Whilst SEIS is helping to pave the way for business growth, more is required if chancellor George Osbourne is serious about ‘backing British businesses all the way’.

So what can be done? Mercia Fund Management’s request to the chancellor is to expand the level of seed investment available through SEIS to at least £250,000 per start-up. This increased level will give early stage companies the capital needed to accelerate growth, increase export potential and create strong employment prospects.

Funding alone isn’t the answer though. Start-ups throughout the UK face a double dilemma. In addition to capital, most will need an investment partner with strategic input to support them over the medium to long term.

Take for example, the university spin-out sector which offers exciting new opportunities. We work with eight universities that are behind some of the most innovative new businesses in the UK today; the issue however is that the founders of these companies are scientists and technologists first and business people second.

The level of guidance necessary for university spin-outs and other start-ups is often provided by highly networked and seasoned industry veterans, and is often not available for £150,000 funding levels. For example, we are witnessing seed funding offered by crowdfunding sites, but these platforms offer capital but little else to help start-ups to develop and thrive.
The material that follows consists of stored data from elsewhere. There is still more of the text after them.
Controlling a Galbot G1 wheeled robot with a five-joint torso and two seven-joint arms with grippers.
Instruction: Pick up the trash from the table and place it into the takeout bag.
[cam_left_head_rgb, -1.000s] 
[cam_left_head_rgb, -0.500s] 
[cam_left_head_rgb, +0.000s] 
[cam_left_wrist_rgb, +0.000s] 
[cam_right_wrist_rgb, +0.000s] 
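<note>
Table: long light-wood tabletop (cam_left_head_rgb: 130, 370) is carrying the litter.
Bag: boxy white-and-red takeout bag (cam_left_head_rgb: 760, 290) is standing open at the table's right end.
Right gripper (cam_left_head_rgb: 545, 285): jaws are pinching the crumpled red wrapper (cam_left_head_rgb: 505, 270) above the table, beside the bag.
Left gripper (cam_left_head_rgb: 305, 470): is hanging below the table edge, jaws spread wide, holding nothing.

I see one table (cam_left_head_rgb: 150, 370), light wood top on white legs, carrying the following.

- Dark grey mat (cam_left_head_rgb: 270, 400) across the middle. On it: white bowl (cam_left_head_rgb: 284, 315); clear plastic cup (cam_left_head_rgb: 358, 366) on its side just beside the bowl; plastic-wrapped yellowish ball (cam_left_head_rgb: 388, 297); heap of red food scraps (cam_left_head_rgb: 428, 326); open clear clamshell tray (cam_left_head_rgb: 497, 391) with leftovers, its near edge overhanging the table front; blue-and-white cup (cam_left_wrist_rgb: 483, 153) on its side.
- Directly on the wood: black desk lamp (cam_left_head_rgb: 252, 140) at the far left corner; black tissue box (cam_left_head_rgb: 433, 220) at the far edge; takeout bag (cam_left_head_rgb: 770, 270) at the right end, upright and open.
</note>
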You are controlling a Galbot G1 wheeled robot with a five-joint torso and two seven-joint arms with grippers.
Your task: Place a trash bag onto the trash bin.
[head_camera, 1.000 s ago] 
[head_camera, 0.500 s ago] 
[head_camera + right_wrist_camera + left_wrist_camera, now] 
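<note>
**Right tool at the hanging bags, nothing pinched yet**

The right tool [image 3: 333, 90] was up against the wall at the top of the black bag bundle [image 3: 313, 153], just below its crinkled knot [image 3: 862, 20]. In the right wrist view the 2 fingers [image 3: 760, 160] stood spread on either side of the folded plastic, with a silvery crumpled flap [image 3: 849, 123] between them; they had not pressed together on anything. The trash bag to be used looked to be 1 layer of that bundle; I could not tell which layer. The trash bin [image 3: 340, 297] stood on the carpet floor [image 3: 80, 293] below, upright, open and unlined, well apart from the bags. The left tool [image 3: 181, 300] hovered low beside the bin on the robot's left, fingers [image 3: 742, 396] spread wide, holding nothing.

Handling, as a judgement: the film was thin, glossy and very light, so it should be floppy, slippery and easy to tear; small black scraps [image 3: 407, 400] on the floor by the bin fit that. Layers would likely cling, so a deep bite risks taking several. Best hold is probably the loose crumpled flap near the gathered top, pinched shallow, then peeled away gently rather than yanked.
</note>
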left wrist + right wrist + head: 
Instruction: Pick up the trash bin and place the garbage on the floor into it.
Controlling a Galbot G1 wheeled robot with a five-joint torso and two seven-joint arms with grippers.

Providing a blend of early stage, development and growth capital, hybrid Enterprise Investment Scheme (EIS)/SEIS investment funds can help address not only the immediate funding requirements of early stage companies, but can also drive future growth through follow on capital.

More on the Seed Enterprise Investment Scheme:

Mercia Growth Fund 3, for instance, backs its portfolio from initial SEIS investment to the medium to long term funding through EIS, whilst providing an essential support framework to help accelerate the growth in portfolio companies.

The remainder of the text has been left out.